I can agree that Einstein had no strong argument in favor of determinism. But I also don't see the statement about God not rolling dice as being directly related to the concept of determinism. It seems to me that Einstein is basically asking, if reality needs a dice to figure out what to do, then where are the dice? In other words, a physical theory should provide all the instructions that reality has at its disposal, so if reality at some point says "now roll a die to figure out what happens", then those dice should be part of the what the theory is describing, but where are the dice in the theory? How do they get rolled, how does their output get factored into the reality? A theory that needs dice is incomplete if it can't describe the mechanism whereby the outcome of the dice get determined. But determinism is something much more, it is the claim that all the instructions for all future events is contained in the present.

To see this difference, consider a movie. When we go to a movie, we know perfectly well that the end of the movie is already determined-- it's already on the film. Yet we would never claim that all the events of the movie are somehow contained in a set of instructions that exist in the present frame that we are looking at. So what do we mean when we say the ending is predetermined? That is not the sense that the term "deterministic" gets used in science, where most people mean not that the future must come out a certain way (a scientifically untestable claim), but rather, that the outcomes are (at least in principle) predictable based on information that is encoded in the present.

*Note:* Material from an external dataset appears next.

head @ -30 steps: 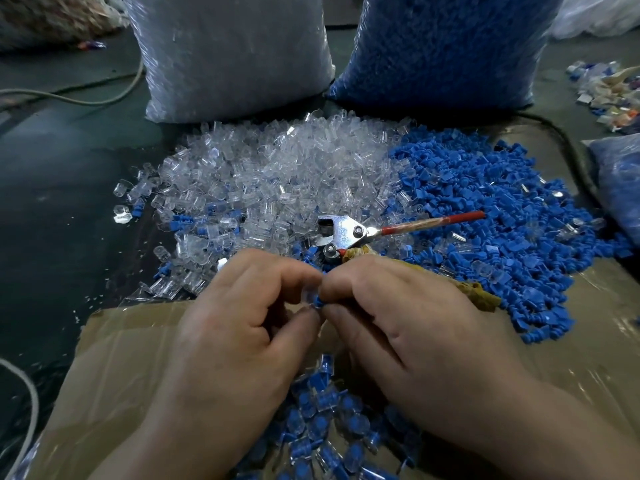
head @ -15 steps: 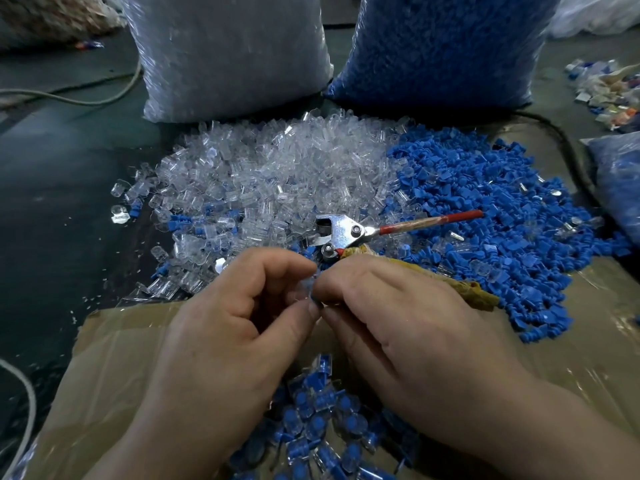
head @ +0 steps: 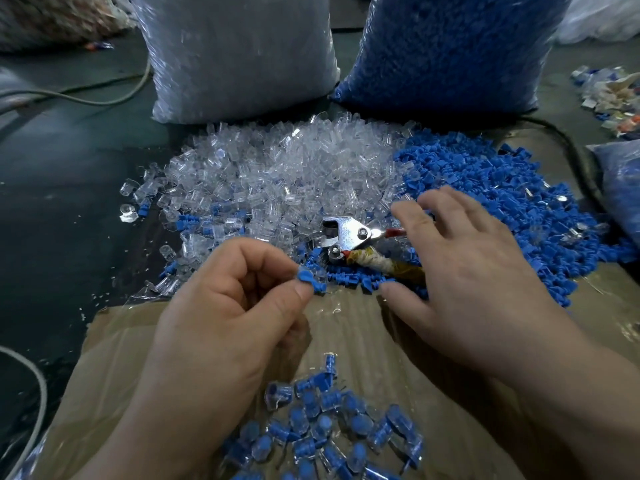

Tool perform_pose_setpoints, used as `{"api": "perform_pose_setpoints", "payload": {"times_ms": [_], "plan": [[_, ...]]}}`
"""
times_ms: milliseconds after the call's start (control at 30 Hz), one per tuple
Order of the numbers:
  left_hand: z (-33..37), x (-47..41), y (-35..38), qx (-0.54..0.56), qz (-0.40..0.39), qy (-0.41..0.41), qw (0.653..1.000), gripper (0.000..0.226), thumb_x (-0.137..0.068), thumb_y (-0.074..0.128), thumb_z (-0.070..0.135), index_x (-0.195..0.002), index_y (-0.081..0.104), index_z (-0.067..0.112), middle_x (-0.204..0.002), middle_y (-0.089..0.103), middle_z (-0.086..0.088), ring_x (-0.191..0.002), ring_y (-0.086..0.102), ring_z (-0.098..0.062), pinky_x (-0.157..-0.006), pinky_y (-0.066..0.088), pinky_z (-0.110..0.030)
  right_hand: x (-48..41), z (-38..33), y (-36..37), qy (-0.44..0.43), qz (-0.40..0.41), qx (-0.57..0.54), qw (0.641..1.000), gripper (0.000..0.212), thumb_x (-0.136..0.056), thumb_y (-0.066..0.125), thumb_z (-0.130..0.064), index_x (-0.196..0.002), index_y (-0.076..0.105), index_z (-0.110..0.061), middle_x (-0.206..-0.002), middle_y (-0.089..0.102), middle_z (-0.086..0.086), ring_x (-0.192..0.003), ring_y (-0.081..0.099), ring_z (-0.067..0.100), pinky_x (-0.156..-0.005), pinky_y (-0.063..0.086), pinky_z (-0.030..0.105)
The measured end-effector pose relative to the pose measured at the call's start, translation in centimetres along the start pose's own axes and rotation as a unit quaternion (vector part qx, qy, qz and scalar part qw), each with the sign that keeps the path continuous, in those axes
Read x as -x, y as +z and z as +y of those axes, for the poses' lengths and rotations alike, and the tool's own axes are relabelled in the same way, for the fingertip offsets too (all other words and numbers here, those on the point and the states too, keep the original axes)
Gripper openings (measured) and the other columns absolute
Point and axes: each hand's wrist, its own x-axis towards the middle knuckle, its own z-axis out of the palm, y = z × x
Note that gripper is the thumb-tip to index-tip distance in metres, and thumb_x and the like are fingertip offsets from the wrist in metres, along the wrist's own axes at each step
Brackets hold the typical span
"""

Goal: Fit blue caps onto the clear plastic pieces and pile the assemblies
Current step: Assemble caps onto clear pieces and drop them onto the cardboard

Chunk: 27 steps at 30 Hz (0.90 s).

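My left hand [head: 221,327] pinches a capped assembly [head: 311,279], a blue cap in a clear piece, between thumb and forefinger above the cardboard. My right hand [head: 467,271] is spread with fingers apart over the near edge of the blue cap heap [head: 502,188], holding nothing. A heap of clear plastic pieces [head: 277,181] lies behind my left hand. Finished assemblies are piled [head: 329,427] on the cardboard between my forearms.
Metal pliers [head: 346,233] with a red and a wrapped yellow handle lie between the heaps, partly under my right hand. A bag of clear pieces [head: 239,57] and a bag of blue caps [head: 446,53] stand behind. Brown cardboard [head: 114,341] covers the near floor; a cable [head: 38,393] runs at left.
My hands, joined on one piece before, have parted. The right hand let go and moved right and forward over the blue caps; the left keeps the assembly.
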Motion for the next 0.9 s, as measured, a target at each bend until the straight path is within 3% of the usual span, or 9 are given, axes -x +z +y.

Let's push the movie analogy a little farther. Let's say a famed director is known for always rolling dice to determine the outcomes of his/her movies. Does that make the experience of going to a movie by that director any different than a movie by a more conventional director, especially those not particularly known for "happy endings"? Is a movie by the dice-rolling director any less determined, when we go see it, then any other movie? The issue of predetermination, and the issue of some inherent role for randomness, are just not the same thing at all.